Task brief:
Report every line in the listing that contains the string "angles".

-------------------------

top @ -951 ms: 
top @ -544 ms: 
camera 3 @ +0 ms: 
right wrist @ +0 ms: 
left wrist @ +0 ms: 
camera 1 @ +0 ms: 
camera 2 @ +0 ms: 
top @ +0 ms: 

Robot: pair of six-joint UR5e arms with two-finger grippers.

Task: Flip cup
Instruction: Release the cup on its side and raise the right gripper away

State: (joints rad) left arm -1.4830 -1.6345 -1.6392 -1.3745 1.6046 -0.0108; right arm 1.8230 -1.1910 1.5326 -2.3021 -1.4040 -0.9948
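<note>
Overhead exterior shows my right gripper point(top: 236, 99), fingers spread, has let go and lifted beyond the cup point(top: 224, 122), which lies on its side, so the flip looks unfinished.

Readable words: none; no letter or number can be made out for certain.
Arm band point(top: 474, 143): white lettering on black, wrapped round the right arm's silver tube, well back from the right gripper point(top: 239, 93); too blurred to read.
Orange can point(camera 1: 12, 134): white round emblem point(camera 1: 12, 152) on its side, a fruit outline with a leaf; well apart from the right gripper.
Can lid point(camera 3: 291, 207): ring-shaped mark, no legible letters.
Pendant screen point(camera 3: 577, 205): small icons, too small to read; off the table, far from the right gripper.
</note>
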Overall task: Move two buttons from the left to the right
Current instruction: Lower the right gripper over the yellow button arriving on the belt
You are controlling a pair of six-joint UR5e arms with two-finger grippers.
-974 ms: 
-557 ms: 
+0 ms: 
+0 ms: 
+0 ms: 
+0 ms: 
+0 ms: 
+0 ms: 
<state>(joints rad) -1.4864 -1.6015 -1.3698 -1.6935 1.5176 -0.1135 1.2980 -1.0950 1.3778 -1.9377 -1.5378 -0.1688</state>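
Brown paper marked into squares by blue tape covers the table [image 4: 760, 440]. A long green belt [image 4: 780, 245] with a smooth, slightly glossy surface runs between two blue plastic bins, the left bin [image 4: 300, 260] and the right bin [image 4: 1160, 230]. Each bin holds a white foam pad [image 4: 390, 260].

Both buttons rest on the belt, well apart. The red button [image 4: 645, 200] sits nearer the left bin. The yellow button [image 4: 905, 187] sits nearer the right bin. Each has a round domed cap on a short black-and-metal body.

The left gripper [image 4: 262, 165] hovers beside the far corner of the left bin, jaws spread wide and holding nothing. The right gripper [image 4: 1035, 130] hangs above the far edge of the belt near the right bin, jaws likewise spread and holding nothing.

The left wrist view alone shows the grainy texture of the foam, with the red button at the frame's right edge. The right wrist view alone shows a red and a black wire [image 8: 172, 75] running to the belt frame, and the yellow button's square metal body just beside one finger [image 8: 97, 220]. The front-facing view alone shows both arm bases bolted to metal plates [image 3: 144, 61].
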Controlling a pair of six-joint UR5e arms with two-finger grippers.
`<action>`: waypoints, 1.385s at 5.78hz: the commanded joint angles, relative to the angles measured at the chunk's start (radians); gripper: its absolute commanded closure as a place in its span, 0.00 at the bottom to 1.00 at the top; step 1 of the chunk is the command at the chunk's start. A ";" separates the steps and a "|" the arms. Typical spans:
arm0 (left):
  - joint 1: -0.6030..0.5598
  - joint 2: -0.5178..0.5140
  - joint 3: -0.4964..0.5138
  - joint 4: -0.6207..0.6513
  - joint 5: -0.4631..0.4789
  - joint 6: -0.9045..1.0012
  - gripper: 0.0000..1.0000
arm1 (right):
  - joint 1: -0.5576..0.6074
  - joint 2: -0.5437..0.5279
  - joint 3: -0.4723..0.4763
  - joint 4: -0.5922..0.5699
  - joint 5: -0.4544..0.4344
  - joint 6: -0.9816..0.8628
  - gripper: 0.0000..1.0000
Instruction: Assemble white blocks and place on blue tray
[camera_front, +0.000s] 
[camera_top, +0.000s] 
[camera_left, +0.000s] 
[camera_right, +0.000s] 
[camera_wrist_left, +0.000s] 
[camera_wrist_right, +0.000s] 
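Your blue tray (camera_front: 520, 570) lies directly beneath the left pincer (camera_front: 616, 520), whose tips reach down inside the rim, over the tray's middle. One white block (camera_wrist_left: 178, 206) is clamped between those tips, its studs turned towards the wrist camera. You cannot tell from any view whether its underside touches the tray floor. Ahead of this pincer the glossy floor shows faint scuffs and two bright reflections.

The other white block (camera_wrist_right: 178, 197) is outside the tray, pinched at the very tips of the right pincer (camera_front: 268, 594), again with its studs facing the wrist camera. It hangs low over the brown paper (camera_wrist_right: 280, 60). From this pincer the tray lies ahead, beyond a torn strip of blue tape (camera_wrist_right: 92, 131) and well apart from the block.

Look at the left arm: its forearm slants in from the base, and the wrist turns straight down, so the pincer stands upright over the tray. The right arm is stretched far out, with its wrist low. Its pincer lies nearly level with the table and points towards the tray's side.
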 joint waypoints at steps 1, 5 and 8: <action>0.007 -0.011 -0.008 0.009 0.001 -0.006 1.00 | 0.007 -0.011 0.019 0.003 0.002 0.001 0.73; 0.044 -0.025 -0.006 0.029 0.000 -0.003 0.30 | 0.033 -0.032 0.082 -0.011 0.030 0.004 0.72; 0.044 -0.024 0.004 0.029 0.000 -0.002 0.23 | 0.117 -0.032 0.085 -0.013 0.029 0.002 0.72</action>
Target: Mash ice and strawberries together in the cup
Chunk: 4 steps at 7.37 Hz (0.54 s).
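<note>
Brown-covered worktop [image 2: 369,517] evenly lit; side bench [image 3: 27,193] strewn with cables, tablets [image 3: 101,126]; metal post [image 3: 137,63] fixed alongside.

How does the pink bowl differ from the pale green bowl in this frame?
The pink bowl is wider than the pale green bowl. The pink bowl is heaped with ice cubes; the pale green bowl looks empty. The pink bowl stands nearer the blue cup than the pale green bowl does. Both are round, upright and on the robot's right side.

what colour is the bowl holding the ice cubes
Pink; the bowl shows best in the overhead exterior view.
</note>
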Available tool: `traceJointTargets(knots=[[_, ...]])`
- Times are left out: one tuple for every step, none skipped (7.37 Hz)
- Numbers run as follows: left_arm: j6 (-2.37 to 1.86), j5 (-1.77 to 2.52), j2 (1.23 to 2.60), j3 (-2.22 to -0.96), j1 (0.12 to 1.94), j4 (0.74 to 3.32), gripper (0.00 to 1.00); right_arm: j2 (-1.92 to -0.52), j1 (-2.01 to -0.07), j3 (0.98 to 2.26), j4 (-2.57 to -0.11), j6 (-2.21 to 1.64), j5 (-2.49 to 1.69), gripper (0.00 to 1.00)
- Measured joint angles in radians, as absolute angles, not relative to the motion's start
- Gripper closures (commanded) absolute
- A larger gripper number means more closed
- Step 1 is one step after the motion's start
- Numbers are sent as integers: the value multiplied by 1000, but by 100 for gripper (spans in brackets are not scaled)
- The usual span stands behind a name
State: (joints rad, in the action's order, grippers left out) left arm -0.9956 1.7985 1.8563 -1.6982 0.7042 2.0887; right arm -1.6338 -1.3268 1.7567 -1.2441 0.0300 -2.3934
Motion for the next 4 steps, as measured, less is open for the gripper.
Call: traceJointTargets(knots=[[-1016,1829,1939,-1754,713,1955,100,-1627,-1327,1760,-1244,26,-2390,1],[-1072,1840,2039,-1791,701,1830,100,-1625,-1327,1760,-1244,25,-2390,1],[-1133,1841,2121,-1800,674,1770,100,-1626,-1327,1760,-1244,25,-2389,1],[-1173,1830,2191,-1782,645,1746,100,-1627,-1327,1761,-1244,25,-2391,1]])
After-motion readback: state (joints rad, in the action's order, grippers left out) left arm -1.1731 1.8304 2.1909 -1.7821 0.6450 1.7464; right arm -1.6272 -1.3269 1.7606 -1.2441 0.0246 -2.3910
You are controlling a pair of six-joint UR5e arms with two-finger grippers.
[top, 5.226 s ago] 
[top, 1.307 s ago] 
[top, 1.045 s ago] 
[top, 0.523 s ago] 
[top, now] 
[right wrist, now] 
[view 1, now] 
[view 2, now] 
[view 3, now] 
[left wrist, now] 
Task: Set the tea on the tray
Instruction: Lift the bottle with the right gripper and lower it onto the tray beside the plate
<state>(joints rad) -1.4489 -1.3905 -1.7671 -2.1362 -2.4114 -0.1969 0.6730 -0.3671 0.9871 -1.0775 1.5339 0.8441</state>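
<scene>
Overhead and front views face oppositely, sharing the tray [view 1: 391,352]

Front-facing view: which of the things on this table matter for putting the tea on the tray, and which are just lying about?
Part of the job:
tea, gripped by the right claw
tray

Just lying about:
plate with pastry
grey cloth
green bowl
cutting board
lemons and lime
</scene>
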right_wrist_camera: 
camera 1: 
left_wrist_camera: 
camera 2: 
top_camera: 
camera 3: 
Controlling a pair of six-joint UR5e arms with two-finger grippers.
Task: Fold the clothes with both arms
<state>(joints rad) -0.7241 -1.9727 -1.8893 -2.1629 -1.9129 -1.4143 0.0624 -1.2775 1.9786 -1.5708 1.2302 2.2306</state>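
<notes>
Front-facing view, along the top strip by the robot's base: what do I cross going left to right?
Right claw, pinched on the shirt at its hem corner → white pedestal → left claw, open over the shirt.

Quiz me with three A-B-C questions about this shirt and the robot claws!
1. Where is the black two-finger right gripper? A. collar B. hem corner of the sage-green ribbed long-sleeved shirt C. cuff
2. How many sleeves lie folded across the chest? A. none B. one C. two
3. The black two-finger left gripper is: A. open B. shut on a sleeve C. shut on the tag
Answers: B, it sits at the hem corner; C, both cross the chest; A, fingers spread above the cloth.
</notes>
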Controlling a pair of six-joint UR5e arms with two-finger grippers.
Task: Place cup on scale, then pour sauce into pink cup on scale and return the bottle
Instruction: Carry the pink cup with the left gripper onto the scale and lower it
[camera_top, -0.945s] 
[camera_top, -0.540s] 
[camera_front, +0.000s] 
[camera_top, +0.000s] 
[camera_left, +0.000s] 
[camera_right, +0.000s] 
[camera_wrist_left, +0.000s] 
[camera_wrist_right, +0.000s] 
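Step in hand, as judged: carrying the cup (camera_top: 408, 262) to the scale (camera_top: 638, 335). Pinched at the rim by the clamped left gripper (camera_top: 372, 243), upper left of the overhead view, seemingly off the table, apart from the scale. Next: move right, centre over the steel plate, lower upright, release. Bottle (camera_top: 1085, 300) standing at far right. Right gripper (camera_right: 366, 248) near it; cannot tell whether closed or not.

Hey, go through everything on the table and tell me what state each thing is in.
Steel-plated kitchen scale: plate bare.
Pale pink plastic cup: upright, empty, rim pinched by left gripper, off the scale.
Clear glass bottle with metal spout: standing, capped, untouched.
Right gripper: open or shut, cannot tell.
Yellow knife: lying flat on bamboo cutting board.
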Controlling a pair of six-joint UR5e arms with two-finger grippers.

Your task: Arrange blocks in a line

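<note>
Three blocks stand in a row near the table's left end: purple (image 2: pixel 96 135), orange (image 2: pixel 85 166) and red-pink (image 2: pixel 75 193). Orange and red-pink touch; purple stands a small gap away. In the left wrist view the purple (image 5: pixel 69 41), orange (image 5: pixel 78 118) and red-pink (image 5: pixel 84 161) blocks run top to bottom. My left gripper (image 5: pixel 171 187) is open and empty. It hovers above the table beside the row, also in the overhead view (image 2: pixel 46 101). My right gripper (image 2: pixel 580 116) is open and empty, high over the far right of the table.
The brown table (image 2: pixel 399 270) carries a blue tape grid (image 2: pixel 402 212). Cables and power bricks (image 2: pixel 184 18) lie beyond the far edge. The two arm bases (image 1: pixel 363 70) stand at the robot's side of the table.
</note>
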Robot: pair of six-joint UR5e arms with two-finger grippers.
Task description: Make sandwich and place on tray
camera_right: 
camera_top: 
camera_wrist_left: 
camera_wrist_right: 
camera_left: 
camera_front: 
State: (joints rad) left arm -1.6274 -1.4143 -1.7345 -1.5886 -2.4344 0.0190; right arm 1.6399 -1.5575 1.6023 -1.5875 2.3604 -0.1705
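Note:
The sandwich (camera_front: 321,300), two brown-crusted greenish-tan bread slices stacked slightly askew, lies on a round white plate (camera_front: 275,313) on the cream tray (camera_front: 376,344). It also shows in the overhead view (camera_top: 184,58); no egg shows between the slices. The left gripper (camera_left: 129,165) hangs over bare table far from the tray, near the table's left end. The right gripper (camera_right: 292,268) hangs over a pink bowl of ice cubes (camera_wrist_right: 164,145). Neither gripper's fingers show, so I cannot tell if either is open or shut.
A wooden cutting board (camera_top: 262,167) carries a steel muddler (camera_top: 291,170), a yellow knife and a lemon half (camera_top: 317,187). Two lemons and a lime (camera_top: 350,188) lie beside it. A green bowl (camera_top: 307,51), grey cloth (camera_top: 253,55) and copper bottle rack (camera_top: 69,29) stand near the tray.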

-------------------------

Solution to the exercise:
`<action>`: waypoints, 1.385s at 5.78hz: the commanded joint angles, relative to the angles measured at the chunk's start (radians); gripper: its absolute commanded closure as a place in its span, 0.00 at the bottom to 1.00 at the top; step 1 of the chunk is the command at the chunk's start. A ";" separates the steps and a "|" the arms. Typical spans:
- Measured joint angles in radians, as absolute angles, not relative to the motion's start

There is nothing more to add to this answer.